From the first line to the last, repeat the data below exactly.
◆ ◆ ◆
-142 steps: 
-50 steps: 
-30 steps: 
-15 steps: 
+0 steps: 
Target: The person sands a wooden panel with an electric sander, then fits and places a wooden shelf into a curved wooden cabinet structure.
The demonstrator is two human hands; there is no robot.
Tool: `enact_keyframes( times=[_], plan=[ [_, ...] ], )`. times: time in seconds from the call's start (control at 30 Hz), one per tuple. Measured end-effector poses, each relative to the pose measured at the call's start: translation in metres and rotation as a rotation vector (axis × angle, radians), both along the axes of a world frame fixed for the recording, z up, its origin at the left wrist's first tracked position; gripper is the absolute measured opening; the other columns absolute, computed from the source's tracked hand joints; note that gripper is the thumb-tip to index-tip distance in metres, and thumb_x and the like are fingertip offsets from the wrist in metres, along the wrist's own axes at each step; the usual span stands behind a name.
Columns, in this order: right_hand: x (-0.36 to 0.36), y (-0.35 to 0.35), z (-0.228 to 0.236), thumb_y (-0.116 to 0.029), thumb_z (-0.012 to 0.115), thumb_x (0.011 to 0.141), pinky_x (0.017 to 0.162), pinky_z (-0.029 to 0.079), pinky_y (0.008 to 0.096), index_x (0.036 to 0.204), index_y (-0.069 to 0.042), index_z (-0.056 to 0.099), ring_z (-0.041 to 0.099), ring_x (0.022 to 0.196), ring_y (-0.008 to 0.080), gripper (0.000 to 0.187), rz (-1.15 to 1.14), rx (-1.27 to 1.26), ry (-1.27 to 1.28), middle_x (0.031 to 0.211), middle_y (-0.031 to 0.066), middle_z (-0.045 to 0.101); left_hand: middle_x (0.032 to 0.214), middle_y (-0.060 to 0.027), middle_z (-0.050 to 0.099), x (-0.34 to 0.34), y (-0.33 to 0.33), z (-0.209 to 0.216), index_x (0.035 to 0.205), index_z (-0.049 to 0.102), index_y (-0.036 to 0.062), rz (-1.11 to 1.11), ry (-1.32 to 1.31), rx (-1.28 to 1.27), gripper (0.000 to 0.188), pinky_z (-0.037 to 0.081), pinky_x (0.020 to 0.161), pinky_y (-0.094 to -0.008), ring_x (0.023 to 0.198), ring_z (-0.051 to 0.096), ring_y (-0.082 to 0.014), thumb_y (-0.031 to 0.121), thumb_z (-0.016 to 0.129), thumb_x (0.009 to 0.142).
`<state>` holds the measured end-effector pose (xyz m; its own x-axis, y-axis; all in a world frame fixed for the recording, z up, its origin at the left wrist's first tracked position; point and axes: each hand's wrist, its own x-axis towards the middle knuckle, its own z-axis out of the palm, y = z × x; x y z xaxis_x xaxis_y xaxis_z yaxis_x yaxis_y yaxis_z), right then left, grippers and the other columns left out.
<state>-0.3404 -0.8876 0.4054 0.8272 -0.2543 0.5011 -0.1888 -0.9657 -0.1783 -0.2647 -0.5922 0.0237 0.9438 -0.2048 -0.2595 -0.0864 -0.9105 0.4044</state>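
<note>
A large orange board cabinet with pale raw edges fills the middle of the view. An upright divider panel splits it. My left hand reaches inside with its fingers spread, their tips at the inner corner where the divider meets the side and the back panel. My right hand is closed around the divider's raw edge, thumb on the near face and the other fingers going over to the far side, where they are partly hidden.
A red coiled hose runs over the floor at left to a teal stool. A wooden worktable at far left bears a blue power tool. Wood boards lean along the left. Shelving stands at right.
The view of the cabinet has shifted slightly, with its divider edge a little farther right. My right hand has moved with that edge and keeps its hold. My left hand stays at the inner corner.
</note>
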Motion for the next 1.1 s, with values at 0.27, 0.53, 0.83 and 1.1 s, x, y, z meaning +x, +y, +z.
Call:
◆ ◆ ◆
◆ Answer
-142 steps: 
-50 steps: 
-30 steps: 
-15 steps: 
+0 steps: 
Target: The person sands a wooden panel with an electric sander, then fits and places a wooden shelf into a curved wooden cabinet structure.
The demonstrator is two human hands; there is no robot.
Tool: `enact_keyframes( times=[_], plan=[ [_, ...] ], )`. times: time in seconds from the call's start (control at 30 Hz), one per tuple. Measured end-effector poses, each relative to the pose measured at the call's start: translation in metres and rotation as a rotation vector (axis × angle, radians), both along the axes of a world frame fixed for the recording, z up, its origin at the left wrist's first tracked position; gripper is the absolute measured opening; the other columns absolute, computed from the source's tracked hand joints; note that gripper is the thumb-tip to index-tip distance in metres, and thumb_x and the like are fingertip offsets from the wrist in metres, along the wrist's own axes at each step; the usual span stands behind a name.
Columns, in this order: right_hand: x (-0.36 to 0.36), y (-0.35 to 0.35), z (-0.228 to 0.236), thumb_y (-0.116 to 0.029), thumb_z (-0.012 to 0.115), thumb_x (0.011 to 0.141), pinky_x (0.017 to 0.162), pinky_z (-0.029 to 0.079), pinky_y (0.008 to 0.096), index_x (0.036 to 0.204), index_y (-0.069 to 0.042), index_z (-0.056 to 0.099), ring_z (-0.041 to 0.099), ring_x (0.022 to 0.196), ring_y (-0.008 to 0.080), gripper (0.000 to 0.187), rz (-1.15 to 1.14), rx (-1.27 to 1.26), ry (-1.27 to 1.28), middle_x (0.031 to 0.211), middle_y (-0.031 to 0.066), middle_z (-0.045 to 0.101); left_hand: middle_x (0.032 to 0.214), middle_y (-0.060 to 0.027), middle_z (-0.050 to 0.099), x (-0.34 to 0.34), y (-0.33 to 0.33), z (-0.209 to 0.216), index_x (0.035 to 0.205), index_z (-0.049 to 0.102), index_y (-0.036 to 0.062), rz (-1.11 to 1.11), ry (-1.32 to 1.31), rx (-1.28 to 1.27), gripper (0.000 to 0.188), pinky_z (-0.037 to 0.081), pinky_x (0.020 to 0.161), pinky_y (-0.094 to -0.008), ring_x (0.023 to 0.198), ring_z (-0.051 to 0.096), ring_y (-0.082 to 0.014), thumb_y (-0.031 to 0.121), thumb_z (-0.016 to 0.129), thumb_x (0.009 to 0.142).
`<state>` holds the measured end-effector pose (xyz m; its own x-axis, y-axis; all in a world frame fixed for the recording, z up, its origin at the left wrist's first tracked position; point and axes: each hand's wrist, its own x-axis towards the middle knuckle, its own z-axis out of the palm, y = z × x; x y z xaxis_x xaxis_y xaxis_z yaxis_x yaxis_y yaxis_z), right then left, grippers and the other columns left out.
<state>-0.3404 -0.8876 0.4054 0.8272 -0.2543 0.5011 -0.1888 -0.9657 -0.1783 -0.2647 -0.5922 0.0237 0.9438 -0.2048 -0.2595 -0.0864 -0.9105 0.4044</state>
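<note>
A large orange board cabinet with pale raw edges fills the middle of the view. An upright divider panel splits it. My left hand reaches inside with its fingers spread, their tips at the inner corner where the divider meets the side and the back panel. My right hand is closed around the divider's raw edge, thumb on the near face and the other fingers going over to the far side, where they are partly hidden.
A red coiled hose runs over the floor at left to a teal stool. A wooden worktable at far left bears a blue power tool. Wood boards lean along the left. Shelving stands at right.
The view of the cabinet has shifted slightly, with its divider edge a little farther right. My right hand has moved with that edge and keeps its hold. My left hand stays at the inner corner.
</note>
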Motion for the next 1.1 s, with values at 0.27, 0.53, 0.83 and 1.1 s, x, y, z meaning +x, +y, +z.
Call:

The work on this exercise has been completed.